▶ _Goal of the exercise_: Find the word "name" below. Copy each line that has it.

┄┄┄┄┄┄┄┄┄┄┄┄┄┄┄┄┄┄┄┄

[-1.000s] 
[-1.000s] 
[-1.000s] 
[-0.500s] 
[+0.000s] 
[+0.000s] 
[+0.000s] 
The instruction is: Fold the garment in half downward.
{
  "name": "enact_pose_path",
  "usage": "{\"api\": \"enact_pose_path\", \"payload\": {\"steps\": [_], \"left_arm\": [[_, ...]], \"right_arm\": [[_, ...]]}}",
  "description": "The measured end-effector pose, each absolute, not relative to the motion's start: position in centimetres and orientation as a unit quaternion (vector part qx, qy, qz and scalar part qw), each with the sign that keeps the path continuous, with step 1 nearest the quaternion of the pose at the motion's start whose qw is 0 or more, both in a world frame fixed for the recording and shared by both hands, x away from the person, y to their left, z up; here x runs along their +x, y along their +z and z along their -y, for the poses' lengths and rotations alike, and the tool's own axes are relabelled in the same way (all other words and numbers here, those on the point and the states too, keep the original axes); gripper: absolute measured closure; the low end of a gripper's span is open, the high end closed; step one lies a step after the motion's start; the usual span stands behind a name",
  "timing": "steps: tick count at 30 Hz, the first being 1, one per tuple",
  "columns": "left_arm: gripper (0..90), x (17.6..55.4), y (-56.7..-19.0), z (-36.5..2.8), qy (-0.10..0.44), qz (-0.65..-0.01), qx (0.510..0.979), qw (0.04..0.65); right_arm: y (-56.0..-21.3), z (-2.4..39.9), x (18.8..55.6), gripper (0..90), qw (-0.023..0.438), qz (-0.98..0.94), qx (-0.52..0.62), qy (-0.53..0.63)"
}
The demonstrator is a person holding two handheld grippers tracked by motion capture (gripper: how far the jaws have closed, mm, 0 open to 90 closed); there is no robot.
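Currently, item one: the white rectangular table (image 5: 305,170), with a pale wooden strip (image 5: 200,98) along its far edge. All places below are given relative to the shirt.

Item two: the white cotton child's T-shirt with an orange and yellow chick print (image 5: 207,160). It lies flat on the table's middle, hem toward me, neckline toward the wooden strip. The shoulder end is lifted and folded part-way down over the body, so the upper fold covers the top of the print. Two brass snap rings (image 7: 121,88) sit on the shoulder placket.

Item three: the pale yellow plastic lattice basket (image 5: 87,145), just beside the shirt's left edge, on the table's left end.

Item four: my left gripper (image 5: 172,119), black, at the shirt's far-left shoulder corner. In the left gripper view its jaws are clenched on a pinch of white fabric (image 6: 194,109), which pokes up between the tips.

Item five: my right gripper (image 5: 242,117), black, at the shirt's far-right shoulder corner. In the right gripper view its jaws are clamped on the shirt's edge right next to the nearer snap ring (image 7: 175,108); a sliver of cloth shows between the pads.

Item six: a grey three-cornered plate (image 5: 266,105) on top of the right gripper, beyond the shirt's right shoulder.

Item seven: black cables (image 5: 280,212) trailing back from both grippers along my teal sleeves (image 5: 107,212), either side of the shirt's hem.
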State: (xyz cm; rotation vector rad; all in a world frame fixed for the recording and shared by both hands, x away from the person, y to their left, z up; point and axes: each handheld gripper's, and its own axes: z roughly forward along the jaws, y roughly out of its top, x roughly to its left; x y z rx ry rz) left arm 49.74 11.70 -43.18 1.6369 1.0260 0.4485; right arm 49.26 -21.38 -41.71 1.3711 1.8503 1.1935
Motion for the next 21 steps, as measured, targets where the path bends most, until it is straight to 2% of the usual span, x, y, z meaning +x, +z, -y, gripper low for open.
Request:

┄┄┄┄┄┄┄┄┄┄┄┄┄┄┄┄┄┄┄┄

▶ _Output for this task_:
  "name": "enact_pose_path",
  "description": "The measured end-effector pose, each absolute, not relative to the motion's start: position in centimetres and orientation as a unit quaternion (vector part qx, qy, qz and scalar part qw), each with the sign that keeps the path continuous, with step 1 nearest the quaternion of the pose at the motion's start whose qw is 0 or more, both in a world frame fixed for the recording and shared by both hands, x away from the person, y to their left, z up; here x runs along their +x, y along their +z and z along their -y, for the poses' lengths and rotations alike, and the tool's own axes are relabelled in the same way (all other words and numbers here, those on the point and the states too, keep the original axes); gripper: absolute measured closure; the low end of a gripper's span is open, the high end closed; step one lies a step after the motion's start; the usual span stands behind a name",

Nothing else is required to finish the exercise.